Hey folks!
I am looking for feedback from active lemm.ee users on what you all value when it comes to images on Lemmy. I’ll go into a bit of detail about what our options are, and then I would ask you to voice your opinion about the issue in the comments.
First, some context for those who don’t know. Lemmy software can be configured to handle images in three different ways:
- Store images locally - whenever an external image is posted somewhere, lemm.ee will download a permanent local copy. When you view posts, you are seeing our local copy of the image.
- Proxy all images - similarly to the first option, lemm.ee will download a local copy of external images, however, this copy is temporary. It will be automatically deleted shortly after, and if users open the relevant post/comment again in the future, there will be another attempt to download a temporary copy at that point.

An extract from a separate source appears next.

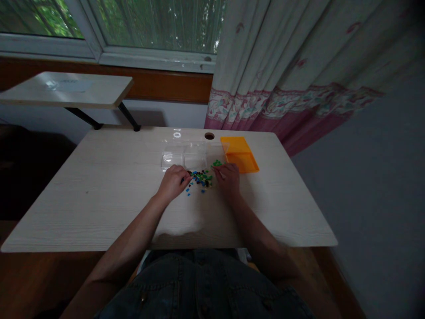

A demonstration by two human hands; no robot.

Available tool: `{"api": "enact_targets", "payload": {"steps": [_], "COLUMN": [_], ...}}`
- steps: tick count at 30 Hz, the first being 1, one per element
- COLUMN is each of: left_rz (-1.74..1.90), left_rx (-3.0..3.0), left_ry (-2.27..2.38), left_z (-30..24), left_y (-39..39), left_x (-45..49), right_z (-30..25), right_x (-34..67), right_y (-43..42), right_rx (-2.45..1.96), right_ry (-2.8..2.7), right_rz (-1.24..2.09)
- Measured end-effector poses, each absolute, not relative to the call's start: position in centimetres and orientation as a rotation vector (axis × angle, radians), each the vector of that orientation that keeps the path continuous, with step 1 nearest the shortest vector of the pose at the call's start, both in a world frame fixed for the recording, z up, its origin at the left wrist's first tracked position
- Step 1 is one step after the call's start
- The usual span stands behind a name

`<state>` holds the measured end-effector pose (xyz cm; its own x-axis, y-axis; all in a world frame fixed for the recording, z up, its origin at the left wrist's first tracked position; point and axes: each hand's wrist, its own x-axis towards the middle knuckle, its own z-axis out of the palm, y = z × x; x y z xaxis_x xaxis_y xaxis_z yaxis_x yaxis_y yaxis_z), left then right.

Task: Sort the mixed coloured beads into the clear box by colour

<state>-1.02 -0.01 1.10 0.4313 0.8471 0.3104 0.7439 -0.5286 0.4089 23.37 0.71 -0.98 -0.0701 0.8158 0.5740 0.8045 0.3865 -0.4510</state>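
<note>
A small heap of tiny blue, green and dark pieces [201,177] lies on the pale wooden table [99,195]. My left hand [173,180] rests at the heap's left edge with its fingers curled in; what they hold is too small to make out. My right hand [228,176] sits at the heap's right edge, fingers bent down onto the table among the green pieces. Just beyond the heap stands a clear plastic box with compartments [184,156]. An orange lid or tray [239,153] lies to its right.
A round cable hole [209,136] is near the table's far edge. A second, smaller table [66,89] stands behind on the left under a window. A patterned curtain [282,79] hangs at the right. My denim-clad lap [202,283] is below the near edge.
</note>
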Motion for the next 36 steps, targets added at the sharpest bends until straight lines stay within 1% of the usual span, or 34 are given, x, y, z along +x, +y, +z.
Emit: {"api": "enact_targets", "payload": {"steps": [6,15,28,36], "left_rz": [0.591,0.538,0.471,0.461], "left_rx": [2.562,2.566,2.601,2.609], "left_ry": [1.476,1.509,1.476,1.456], "left_z": [0.9,0.8,1.2,1.1], "left_y": [-0.7,-1.2,-1.3,-1.3], "left_x": [-0.5,0.3,0.2,0.0], "right_z": [-1.0,-1.2,-1.4,-1.6], "right_x": [25.1,25.2,25.2,24.8], "right_y": [1.5,1.7,1.7,1.5], "right_rx": [-1.619,-1.734,-1.676,-1.598], "right_ry": [-1.708,-1.699,-1.747,-1.792], "right_rz": [-0.116,-0.108,-0.126,-0.068]}}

- Pass through external images directly - lemm.ee never downloads any external images, users will always connect directly to the source servers to load the images.
There are pros and cons to each configuration.
Storing images locally
Benefits:
- Your IP address is never leaked to external image hosts, as you never connect directly to the source server. External image hosts only see the IP address of the lemm.ee server.

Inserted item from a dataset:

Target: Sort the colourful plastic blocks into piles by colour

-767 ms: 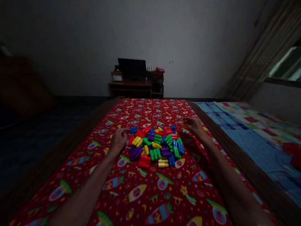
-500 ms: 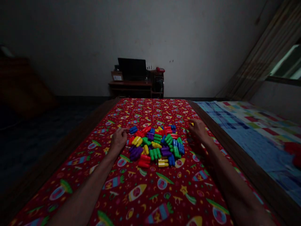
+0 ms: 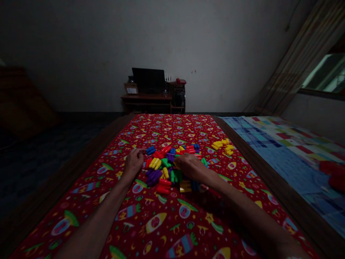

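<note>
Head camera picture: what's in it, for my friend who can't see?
A person's left hand touches the left edge of a pile of colourful plastic blocks on a red rocket-print sheet, and the right hand lies over the pile's middle. A small group of yellow blocks sits apart to the right, in a dim room.

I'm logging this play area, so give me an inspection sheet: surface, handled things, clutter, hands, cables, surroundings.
Surface: red cloth printed with rockets and stars, lying flat.
Job's things: heap of small red, yellow, green, blue and purple plastic blocks; separate cluster of yellow plastic blocks to its right, apart.
Clutter: nothing seen.
Hands: left hand curled at the heap's left edge; right hand palm down on the heap; grips hidden.
Cables: nothing seen.
Surroundings: dark wooden desk with black screen at the wall; blue patchwork cover on the right; dim light.
</note>
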A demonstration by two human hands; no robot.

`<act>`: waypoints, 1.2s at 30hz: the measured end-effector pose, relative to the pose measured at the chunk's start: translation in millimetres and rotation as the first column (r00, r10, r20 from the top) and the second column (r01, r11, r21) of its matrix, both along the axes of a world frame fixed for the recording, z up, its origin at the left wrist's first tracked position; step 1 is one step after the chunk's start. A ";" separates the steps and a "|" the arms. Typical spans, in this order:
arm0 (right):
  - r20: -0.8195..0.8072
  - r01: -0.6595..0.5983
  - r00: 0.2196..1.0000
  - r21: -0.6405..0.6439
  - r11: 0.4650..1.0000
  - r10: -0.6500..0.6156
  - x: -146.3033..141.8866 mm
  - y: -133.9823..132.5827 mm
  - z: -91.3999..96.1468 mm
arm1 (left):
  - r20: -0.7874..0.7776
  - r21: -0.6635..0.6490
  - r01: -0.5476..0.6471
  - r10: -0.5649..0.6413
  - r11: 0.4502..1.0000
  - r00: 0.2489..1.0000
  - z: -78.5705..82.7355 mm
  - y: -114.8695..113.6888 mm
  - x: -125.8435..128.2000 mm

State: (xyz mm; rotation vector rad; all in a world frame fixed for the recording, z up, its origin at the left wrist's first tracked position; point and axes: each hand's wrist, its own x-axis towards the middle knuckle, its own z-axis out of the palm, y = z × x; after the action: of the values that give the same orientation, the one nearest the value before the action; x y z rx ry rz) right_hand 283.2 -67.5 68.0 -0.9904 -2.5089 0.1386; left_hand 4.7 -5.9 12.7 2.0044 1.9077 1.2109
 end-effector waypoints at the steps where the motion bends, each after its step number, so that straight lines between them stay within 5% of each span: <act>1: -0.046 0.033 0.998 -0.009 0.999 -0.034 6.3 7.0 4.8 | 0.000 0.003 0.001 -0.001 1.000 1.000 -0.2 0.0 -0.2; 5: -0.321 0.318 0.894 -0.035 0.948 -0.312 49.9 40.9 22.9 | -0.003 0.006 0.000 0.000 1.000 1.000 -1.5 1.1 -0.9; 10: -0.370 0.696 0.640 -0.093 0.712 -0.674 130.7 69.9 17.1 | 0.006 -0.010 0.003 -0.003 1.000 1.000 -1.6 1.8 -1.3; 14: -0.256 0.810 0.533 -0.119 0.574 -0.806 171.4 74.3 -1.9 | 0.010 -0.027 -0.013 0.013 1.000 1.000 0.3 0.8 -0.6; 18: -0.229 0.868 0.457 -0.095 0.487 -0.859 173.2 72.4 -2.7 | 0.003 -0.027 -0.013 0.013 1.000 1.000 0.4 0.8 -1.2; 21: -0.327 0.815 0.529 -0.059 0.576 -0.783 150.7 67.2 10.0 | -0.002 -0.024 -0.009 0.008 1.000 1.000 -0.6 1.2 -2.3; 25: -0.333 0.517 0.800 -0.038 0.855 -0.499 92.9 54.1 19.5 | -0.001 -0.016 -0.005 0.005 1.000 1.000 -2.0 1.4 -2.7; 27: -0.241 0.336 0.912 -0.026 0.941 -0.332 60.0 50.6 17.6 | 0.007 0.000 -0.009 0.009 1.000 1.000 -2.8 1.6 -2.3; 30: -0.043 0.250 0.967 -0.010 0.968 -0.250 19.4 57.8 13.4 | 0.015 0.016 -0.018 0.018 1.000 1.000 -4.1 2.4 -2.2; 36: 0.286 0.393 0.893 -0.116 0.912 -0.349 -13.0 90.1 12.2 | 0.019 0.001 -0.021 0.021 1.000 1.000 -4.7 3.8 -2.5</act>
State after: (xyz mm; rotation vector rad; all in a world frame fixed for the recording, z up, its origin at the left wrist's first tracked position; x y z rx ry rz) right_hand 270.2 22.6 80.1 -1.6387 -2.5060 0.1123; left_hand 2.2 -2.1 8.0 1.9716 1.9242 1.2321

- External servers don’t become bottlenecks for opening lemm.ee posts. If an external server is slow, it won’t matter, because the image is always available locally
Downsides:
- As time goes on, our storage will fill up with hundreds of gigabytes of useless images, most of which will never be viewed again after the relevant posts fall off the front page.
- Many big external image hosts will rate limit bigger Lemmy servers, causing broken images when we fail to make a local copy.

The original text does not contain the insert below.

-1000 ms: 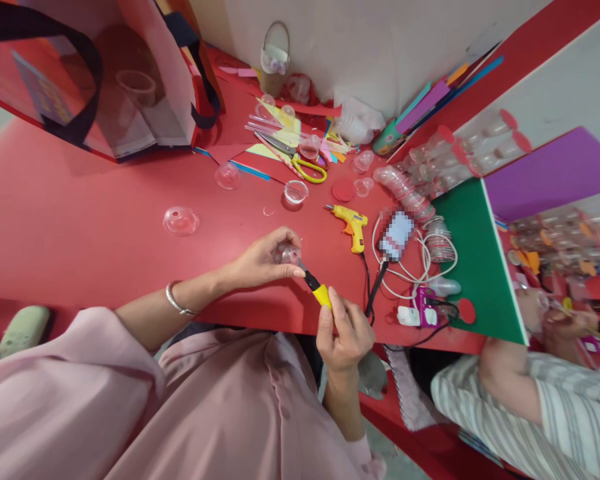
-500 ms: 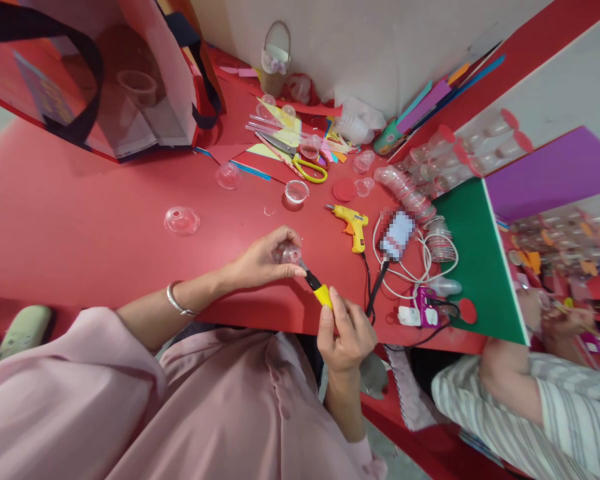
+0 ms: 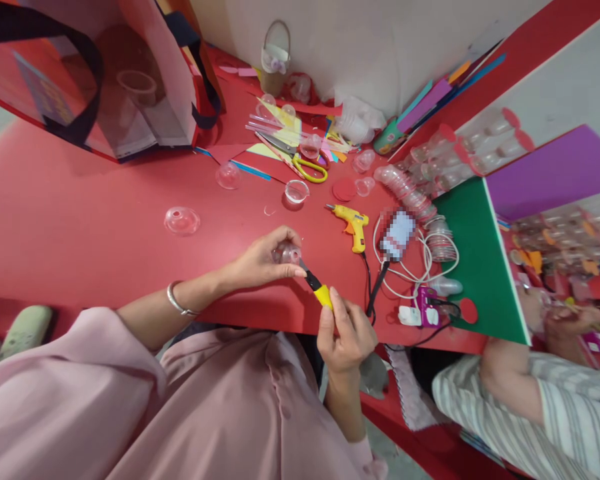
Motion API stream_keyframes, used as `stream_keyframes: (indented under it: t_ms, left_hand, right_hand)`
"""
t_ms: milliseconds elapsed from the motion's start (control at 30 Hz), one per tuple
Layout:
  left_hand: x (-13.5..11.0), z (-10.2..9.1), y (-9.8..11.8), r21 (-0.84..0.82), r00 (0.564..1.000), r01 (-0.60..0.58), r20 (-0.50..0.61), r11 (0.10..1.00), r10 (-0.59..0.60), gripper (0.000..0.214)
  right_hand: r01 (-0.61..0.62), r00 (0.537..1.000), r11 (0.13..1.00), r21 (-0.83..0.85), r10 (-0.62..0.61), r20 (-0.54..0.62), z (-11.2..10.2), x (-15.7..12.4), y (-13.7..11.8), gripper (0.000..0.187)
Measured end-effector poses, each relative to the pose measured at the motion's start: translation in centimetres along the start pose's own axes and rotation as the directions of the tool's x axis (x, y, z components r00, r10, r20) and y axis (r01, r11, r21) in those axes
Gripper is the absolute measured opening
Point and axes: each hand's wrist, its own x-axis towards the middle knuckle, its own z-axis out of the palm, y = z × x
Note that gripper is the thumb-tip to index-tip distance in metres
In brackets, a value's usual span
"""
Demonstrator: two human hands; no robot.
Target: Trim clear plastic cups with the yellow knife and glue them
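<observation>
A small clear plastic cup [image 3: 286,253] is held in my left hand [image 3: 266,259], its end with a hole turned toward my right hand. My right hand [image 3: 345,330] grips a yellow-handled tool [image 3: 323,294] with a black collar and a thin metal shaft, perhaps a soldering iron. The tip of the shaft meets the cup's end; whether it has gone in I cannot tell. Beyond my hands, a yellow glue gun [image 3: 351,225] lies on its side. A clear dome lid with a hole [image 3: 181,221] rests on the table to the left.
Yellow-handled scissors [image 3: 310,167] lie among paper strips. An open cup [image 3: 297,192] stands before them. A phone [image 3: 398,235] and white cable coils sit right, near a purple power strip [image 3: 425,308]. A large bag [image 3: 145,133] occupies the back left. Beyond a green divider [image 3: 473,253] a co-worker's arm shows.
My hands, the cup and the yellow-handled tool hold nearly the same pose. At the far right, the co-worker's hands have shifted slightly.
</observation>
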Motion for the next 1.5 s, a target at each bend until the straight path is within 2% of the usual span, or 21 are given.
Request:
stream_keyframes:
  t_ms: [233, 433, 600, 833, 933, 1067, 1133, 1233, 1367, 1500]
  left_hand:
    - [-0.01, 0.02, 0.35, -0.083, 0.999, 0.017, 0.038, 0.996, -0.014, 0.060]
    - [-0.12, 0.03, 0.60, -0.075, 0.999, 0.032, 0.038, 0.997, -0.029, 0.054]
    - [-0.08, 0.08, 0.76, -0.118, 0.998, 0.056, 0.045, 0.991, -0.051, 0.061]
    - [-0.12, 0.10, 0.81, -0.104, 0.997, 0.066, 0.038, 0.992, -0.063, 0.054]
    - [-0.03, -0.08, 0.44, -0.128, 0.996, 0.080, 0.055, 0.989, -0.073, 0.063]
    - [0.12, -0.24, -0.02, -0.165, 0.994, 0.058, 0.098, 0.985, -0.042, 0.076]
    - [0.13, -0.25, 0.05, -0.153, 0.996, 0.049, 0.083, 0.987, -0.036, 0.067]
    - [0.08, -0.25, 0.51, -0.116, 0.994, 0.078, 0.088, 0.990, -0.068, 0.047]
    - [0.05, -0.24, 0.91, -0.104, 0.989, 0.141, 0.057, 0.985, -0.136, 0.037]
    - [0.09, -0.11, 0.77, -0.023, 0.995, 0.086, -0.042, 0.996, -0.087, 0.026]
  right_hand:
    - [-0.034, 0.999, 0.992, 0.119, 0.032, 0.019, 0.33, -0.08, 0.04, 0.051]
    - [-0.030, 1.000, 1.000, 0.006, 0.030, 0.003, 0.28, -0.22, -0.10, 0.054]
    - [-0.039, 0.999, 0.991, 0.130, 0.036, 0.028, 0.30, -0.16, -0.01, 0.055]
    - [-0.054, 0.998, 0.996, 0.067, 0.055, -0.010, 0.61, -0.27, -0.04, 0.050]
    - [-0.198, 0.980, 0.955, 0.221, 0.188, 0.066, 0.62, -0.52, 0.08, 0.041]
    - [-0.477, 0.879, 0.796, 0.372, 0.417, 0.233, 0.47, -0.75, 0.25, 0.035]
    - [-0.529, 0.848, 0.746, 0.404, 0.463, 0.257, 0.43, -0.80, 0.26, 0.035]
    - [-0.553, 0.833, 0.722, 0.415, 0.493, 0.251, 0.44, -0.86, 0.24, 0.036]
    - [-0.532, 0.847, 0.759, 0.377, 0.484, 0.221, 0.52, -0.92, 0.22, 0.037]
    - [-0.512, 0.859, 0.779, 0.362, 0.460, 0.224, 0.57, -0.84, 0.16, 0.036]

- Crucially: some people love to spend their time uploading illegal content to online servers. There are tools to try and filter out such content, but these are not perfect. The end result is that there is a high chance of some content like this inadvertently reaching lemm.ee storage and staying there permanently. This downside is why lemm.ee has not, and will not, use this particular configuration.
Proxying images
Benefits: In addition to the same benefits as exist for the permanent local storage, by only temporarily making local copies for the moment they are requested by our users, we free up a ton of storage & remove the risk of permanently storing illegal content on our servers.
Downsides: The key downside is that external rate limits hit us much harder, as we will be requesting external images far more often. This results in a lot of constant broken images on lemm.ee.
Passing through external images
Benefits:
- Images are rarely broken, unless the source server goes down.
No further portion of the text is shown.